An insurer's burden of showing prejudice from a breach of a cooperation clause by the insured is not sustained by a showing of possible prejudice. The insurer must establish at the very least that if the cooperation clause had not been breached there was a substantial likelihood that the trier of fact, in an action against the insured, would have found in the insured's favor.

See id. at 302.

In discovery in the underlying action, Mr. Terrazas has responded to questions about how he acquired the vehicle owned by Eddy's Toyota by invoking the Fifth Amendment's protection against self-incrimination. Insurers claim in this action that Mr. Terrazas breached the cooperation clauses by refusing to tell them such details. Insurers also appear to claim that Mr. Terrazas's invocation of the Fifth Amendment itself constitutes a breach. In opposing summary judgment, Mrs. Afterburn does not dispute that such an invocation may constitute a lack of cooperation. See, e.g., Aetna Cas. & Surety Co. v. State Farm Mutual Auto. Ins. Co., 771 F. Supp. 704, 707-08 (W.D. Penn. 1991) (rejecting argument that invocation of Fifth Amendment may not constitute breach of a cooperation clause as a matter of law), aff'd, 961 F.2d 207 (3d Cir. 1992). Insurers further argue that they have suffered substantial prejudice from the breach both in the underlying suit against Mr. Terrazas and with respect to the issue of coverage. Mrs. Arterburn has not argued or provided authority to suggest that the requisite prejudice may not relate to the coverage dispute instead of to the suit against the insured.4

Applying this law, the Court concludes that this claim of a breach of the cooperation clauses cannot be decided at this time as a matter of law in favor of either side. Both motions for summary judgment must therefore be denied.

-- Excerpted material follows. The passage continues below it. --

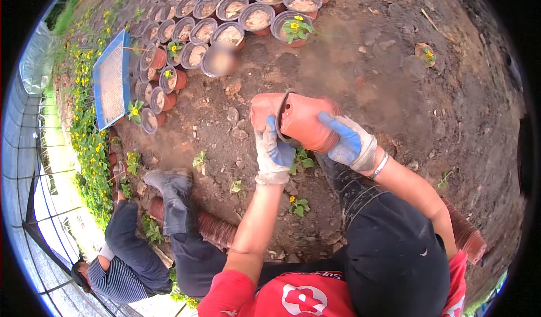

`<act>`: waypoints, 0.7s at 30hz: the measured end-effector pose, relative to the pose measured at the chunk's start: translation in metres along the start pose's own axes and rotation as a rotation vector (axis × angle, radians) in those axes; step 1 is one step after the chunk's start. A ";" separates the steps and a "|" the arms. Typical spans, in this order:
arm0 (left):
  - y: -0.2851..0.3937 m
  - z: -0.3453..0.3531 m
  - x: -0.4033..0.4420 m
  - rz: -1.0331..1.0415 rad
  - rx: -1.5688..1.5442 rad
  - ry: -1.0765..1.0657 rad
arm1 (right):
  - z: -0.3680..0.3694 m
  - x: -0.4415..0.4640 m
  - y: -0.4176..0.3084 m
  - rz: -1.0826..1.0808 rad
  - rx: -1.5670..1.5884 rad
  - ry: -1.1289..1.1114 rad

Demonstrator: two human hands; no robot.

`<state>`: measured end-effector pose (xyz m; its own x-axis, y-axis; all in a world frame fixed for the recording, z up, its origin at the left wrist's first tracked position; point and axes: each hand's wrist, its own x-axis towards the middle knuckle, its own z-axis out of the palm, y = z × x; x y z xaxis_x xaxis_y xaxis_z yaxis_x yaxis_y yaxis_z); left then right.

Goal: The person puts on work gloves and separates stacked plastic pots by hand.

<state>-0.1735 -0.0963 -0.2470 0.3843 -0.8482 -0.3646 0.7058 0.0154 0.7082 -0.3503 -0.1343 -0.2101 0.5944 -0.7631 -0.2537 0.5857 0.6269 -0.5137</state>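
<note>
Both hands wear light gloves with blue palms. My left hand (274,151) grips a reddish-brown plastic pot (265,107) from below, its fingers against the pot's side. My right hand (350,142) is wrapped round the base end of a short stack of similar pots (306,120) lying sideways. The dark rim between the two touches the left pot. Both are held in the air above the soil, in front of my knees. A small leafy plant (302,160) shows just below the pots.
Rows of soil-filled pots (258,19) stand ahead, beside a blue-framed tray (111,80). Long stacks of empty pots (217,231) lie near my legs. Small plants, one a yellow-flowered seedling (298,205), dot the soil. Another person (127,269) sits at the lower left.
</note>
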 end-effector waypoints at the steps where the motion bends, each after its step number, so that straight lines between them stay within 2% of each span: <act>1: -0.005 -0.004 0.000 -0.166 -0.206 -0.022 | -0.003 -0.002 0.003 -0.290 -0.345 -0.124; 2: -0.008 -0.009 -0.001 -0.170 -0.209 -0.026 | -0.007 -0.004 0.003 -0.293 -0.349 -0.120; 4: 0.011 0.008 -0.008 -0.036 0.036 -0.137 | 0.006 -0.004 -0.005 -0.062 -0.333 -0.026; 6: 0.016 0.013 -0.012 -0.003 0.117 -0.190 | -0.003 0.001 -0.003 0.000 -0.248 -0.030; 8: 0.012 0.010 -0.013 -0.012 0.115 -0.106 | 0.020 0.006 -0.018 0.240 0.172 0.077; 9: 0.013 0.008 -0.013 -0.081 -0.004 -0.117 | 0.023 0.005 -0.019 0.237 0.175 0.070; 12: 0.012 0.005 -0.011 -0.072 -0.060 -0.096 | 0.022 0.005 -0.018 0.184 0.145 0.067; 15: 0.007 0.006 -0.017 0.025 0.115 -0.147 | 0.008 0.009 -0.001 -0.423 -0.752 -0.178; 16: 0.006 0.006 -0.020 0.082 0.206 -0.170 | 0.009 0.008 -0.003 -0.419 -0.752 -0.180; 17: 0.003 0.004 -0.027 0.019 0.365 -0.129 | 0.012 0.006 -0.006 -0.119 -0.266 -0.068; 18: 0.001 0.017 -0.037 -0.030 0.289 -0.139 | 0.018 0.005 -0.013 0.180 0.219 0.045; 21: 0.004 0.015 -0.034 -0.130 0.395 -0.232 | 0.021 0.005 -0.019 0.215 0.130 0.076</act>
<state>-0.1929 -0.0749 -0.2231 0.1326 -0.9263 -0.3527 0.4422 -0.2632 0.8575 -0.3469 -0.1464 -0.1847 0.6723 -0.6169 -0.4092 0.5193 0.7870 -0.3331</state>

First, the prejudice to plaintiff insurers from the alleged breaches depends on factual issues being litigated in the underlying suit in state court. Insurers argue that the defense of Mr. Terrazas in that suit could be prejudiced by his invocation of the Fifth Amendment at trial; insurers' theory is that the state court could permit the jury to draw an adverse inference against Mr. Terrazas from his invocation, and that the jury might then hold the inferred theft of the vehicle against Mr. Terrazas in deciding his liability for the injuries to Mr. Arterburn. Whether that occurs, however, can only be known after the trial in that case. The amount of any such prejudice necessarily depends on the totality of the...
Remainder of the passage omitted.